Using Causal ML Instead of A/B Testing | by Samuele Mazzanti | Nov, 2022

By Jessie Hobb On Nov 29, 2022

In complex environments, Causal ML is a powerful tool because it is more flexible than A/B Testing, and it doesn’t require strong assumptions

Counterfactual questions are among the most important topics in business. I hear companies asking this kind of questions all the time.

“We did this action. Afterward, the average user spending was 100 $. But how do we know what they would have spent if we didn’t do our action?”

These problems are usually addressed through A/B testing. However, A/B tests have several requirements, among which not running too many tests at the same time.

But real organizations are extremely messy, with different processes going on continuously. So, it is often impossible to assume that, while you run a test, everything else is being held constant.

This is why, in this article, I will go through a different tool that allows addressing counterfactual questions, i.e. Causal Machine Learning. The benefits of Causal ML are that it is much more flexible and, most importantly, it can be used ex-post, without the need for prior experiment design.

Let’s take a simple example. Say we have 4 users. We would like to know if giving them a discount will lead them to spend more money on our platform.

This is like asking to observe two parallel universes.

In one universe, all the users get the discount. In the other universe, none of the users get the discount. Note that the two universes are exactly the same until the moment we give (or do not give) the discount to the users.

Imagine we can actually observe the two universes. In the following image, we can see the result of our experiment:

Testing a marketing action in the multiverse: in one universe, all the users are given a discount. In another universe, none of them gets the discount. [Image by Author]

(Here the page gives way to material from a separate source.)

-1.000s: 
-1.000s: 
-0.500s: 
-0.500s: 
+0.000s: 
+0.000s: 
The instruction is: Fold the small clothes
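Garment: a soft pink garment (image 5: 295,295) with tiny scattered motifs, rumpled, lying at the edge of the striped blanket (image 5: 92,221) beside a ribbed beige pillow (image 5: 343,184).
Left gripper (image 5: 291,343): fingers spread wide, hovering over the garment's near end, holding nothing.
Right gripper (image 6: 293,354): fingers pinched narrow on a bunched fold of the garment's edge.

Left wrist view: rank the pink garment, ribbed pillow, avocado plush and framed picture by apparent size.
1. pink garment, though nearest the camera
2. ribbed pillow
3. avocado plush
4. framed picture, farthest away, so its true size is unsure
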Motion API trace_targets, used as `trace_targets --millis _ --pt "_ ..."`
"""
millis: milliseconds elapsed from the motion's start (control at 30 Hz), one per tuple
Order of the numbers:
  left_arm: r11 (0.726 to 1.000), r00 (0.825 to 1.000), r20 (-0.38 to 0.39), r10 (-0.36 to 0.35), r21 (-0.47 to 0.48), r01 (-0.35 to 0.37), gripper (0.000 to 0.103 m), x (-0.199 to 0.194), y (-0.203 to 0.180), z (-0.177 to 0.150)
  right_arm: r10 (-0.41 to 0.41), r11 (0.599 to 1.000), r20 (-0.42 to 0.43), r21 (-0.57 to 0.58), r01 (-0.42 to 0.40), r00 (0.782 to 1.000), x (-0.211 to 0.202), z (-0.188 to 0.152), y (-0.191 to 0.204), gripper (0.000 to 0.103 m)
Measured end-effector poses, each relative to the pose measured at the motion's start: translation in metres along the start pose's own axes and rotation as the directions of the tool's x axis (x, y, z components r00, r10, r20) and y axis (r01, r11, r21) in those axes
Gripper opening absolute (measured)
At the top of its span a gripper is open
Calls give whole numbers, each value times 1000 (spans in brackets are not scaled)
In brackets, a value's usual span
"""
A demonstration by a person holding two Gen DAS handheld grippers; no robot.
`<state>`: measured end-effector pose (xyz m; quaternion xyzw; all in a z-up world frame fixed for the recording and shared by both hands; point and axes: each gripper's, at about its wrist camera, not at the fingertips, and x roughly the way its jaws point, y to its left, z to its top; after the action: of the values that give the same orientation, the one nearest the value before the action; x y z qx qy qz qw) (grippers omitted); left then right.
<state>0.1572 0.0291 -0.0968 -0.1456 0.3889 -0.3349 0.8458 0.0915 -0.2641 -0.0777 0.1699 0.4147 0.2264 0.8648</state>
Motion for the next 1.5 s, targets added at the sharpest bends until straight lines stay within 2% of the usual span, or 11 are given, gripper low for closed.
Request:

In the first universe, the users spent 120 $ overall, whereas, in the second universe, they spent a total of 100 $. Thus, we can conclude that the discount had the effect to make the users spend on average 5 $ more (which is 120 $ minus 100 $ divided by 4 users).

Great, the discount works!

Unfortunately, in practice, we don’t have the privilege to observe different universes at the same time. So, we have to find a different way. This way is provided by A/B testing.

An A/B test is a smart trick to generate different universes in our single universe. In an A/B test, we split our users into two groups: one called treatment group and the other called control group. We then give the discount only to the treatment group.

Assuming that the two groups are “similar” enough and that the two groups don’t influence each other, this is very similar to observing two different universes.

A/B testing, aka testing a marketing action in a single universe. [Image by Author]

Thus, all we have to do is to compare the average user spending in the treatment group (30 $) to the average user spending in the control group (25 $) to conclude that the discount had the effect to make the users spend on average 5 $ more (30 $ minus 25 $).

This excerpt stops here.